**RECORDS FOR PROCESSING:**
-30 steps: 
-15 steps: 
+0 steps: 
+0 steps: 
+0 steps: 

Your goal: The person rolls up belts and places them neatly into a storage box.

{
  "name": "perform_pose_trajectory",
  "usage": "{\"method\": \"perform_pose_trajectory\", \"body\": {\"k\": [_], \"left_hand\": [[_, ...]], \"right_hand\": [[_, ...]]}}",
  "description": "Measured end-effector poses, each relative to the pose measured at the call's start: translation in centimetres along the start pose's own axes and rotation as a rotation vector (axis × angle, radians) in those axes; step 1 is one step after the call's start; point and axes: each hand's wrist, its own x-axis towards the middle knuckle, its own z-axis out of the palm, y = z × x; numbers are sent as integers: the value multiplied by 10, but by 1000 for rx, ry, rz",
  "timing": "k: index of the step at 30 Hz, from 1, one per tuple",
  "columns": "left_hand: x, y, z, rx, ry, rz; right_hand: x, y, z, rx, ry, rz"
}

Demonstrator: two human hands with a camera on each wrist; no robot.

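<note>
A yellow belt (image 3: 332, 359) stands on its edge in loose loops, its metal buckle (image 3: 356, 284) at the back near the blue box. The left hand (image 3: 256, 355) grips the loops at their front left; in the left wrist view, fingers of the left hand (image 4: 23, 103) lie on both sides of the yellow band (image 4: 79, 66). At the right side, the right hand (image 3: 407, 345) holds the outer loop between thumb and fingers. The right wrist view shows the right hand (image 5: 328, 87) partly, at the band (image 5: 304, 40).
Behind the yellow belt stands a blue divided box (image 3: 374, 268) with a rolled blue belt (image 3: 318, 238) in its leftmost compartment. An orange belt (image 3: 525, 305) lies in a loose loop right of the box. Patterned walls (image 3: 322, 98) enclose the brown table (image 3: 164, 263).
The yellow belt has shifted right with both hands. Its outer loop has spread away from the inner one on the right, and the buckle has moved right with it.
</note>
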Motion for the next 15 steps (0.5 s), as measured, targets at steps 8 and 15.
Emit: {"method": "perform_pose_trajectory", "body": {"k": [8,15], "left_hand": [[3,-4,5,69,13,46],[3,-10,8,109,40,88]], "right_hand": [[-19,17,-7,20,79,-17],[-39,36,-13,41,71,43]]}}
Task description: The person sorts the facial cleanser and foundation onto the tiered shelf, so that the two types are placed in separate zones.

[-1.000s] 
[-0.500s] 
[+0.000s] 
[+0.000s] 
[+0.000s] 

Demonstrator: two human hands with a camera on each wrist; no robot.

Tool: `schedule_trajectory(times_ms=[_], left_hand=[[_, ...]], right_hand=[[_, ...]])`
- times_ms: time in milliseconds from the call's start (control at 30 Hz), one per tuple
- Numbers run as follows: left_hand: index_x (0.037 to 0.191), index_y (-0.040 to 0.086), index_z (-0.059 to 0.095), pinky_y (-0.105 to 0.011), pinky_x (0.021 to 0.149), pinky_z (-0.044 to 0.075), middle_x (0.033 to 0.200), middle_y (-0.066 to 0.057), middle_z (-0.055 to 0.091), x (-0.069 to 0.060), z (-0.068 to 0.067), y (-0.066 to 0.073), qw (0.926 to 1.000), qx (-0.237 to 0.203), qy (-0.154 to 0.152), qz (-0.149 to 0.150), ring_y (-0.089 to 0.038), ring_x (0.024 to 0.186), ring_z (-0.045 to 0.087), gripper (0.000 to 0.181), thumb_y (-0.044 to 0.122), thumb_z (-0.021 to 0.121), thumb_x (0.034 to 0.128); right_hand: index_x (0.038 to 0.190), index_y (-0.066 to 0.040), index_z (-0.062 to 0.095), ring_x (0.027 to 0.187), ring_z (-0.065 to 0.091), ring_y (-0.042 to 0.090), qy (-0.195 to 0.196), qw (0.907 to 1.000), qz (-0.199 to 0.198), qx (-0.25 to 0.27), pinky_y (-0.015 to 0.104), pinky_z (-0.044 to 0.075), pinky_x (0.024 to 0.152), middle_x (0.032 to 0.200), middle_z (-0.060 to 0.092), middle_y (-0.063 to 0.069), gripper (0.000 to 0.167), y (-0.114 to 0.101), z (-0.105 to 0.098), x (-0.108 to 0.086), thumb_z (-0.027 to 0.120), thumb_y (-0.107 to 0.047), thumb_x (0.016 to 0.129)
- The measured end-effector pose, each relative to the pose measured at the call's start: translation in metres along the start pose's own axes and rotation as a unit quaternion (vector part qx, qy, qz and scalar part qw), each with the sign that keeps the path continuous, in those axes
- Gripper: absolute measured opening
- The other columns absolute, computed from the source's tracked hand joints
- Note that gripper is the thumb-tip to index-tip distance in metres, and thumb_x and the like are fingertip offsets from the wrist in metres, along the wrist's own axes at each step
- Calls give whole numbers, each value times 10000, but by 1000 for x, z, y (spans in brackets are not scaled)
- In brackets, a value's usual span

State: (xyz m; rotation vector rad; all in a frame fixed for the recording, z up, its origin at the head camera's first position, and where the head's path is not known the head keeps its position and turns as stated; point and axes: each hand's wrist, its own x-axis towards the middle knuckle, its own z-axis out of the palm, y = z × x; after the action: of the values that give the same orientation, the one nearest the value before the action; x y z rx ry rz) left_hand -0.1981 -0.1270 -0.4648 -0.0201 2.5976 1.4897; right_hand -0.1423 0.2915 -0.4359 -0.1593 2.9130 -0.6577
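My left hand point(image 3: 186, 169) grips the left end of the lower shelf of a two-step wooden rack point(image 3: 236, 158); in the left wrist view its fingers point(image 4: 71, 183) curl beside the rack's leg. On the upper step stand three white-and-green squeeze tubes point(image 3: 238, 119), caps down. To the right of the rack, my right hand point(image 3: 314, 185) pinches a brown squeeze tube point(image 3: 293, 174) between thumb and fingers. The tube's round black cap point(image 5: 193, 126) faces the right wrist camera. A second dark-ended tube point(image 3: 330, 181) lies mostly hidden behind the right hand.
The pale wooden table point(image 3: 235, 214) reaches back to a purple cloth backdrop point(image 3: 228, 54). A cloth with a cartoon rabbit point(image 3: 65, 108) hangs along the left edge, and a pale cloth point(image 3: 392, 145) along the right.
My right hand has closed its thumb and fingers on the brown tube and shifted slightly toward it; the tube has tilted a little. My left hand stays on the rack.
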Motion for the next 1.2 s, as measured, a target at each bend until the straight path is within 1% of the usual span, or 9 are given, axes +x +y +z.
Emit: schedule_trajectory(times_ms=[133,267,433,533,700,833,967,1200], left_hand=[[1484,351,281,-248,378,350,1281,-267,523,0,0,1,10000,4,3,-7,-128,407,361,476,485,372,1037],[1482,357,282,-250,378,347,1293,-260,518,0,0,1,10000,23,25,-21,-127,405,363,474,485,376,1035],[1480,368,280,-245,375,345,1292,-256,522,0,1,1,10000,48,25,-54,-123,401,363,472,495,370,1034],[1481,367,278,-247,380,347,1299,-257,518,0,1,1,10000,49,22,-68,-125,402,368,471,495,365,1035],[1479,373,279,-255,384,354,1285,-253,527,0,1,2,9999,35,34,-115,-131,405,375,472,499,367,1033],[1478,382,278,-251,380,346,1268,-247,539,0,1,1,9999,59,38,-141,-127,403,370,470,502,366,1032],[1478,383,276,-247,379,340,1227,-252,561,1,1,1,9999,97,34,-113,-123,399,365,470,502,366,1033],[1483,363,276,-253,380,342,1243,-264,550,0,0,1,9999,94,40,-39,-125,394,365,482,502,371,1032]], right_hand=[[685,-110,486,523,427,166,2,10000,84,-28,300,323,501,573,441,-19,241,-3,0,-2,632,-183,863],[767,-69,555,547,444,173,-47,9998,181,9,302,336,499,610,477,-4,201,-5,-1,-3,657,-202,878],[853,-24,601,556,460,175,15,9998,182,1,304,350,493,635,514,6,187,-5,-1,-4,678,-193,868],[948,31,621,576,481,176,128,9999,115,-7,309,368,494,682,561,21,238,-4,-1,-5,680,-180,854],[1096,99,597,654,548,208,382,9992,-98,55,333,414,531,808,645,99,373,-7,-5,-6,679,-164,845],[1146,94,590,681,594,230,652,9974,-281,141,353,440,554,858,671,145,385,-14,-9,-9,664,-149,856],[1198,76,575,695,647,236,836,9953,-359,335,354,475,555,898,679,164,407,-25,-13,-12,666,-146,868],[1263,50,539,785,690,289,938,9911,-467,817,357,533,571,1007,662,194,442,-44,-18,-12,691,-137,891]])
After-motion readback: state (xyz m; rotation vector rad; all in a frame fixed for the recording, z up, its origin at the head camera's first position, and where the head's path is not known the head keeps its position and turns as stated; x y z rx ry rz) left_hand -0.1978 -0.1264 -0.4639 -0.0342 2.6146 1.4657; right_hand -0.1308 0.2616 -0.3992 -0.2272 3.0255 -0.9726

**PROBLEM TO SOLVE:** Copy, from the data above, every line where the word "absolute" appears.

**SOLUTION TO THIS TASK:**
- Gripper: absolute measured opening
- The other columns absolute, computed from the source's tracked hand joints

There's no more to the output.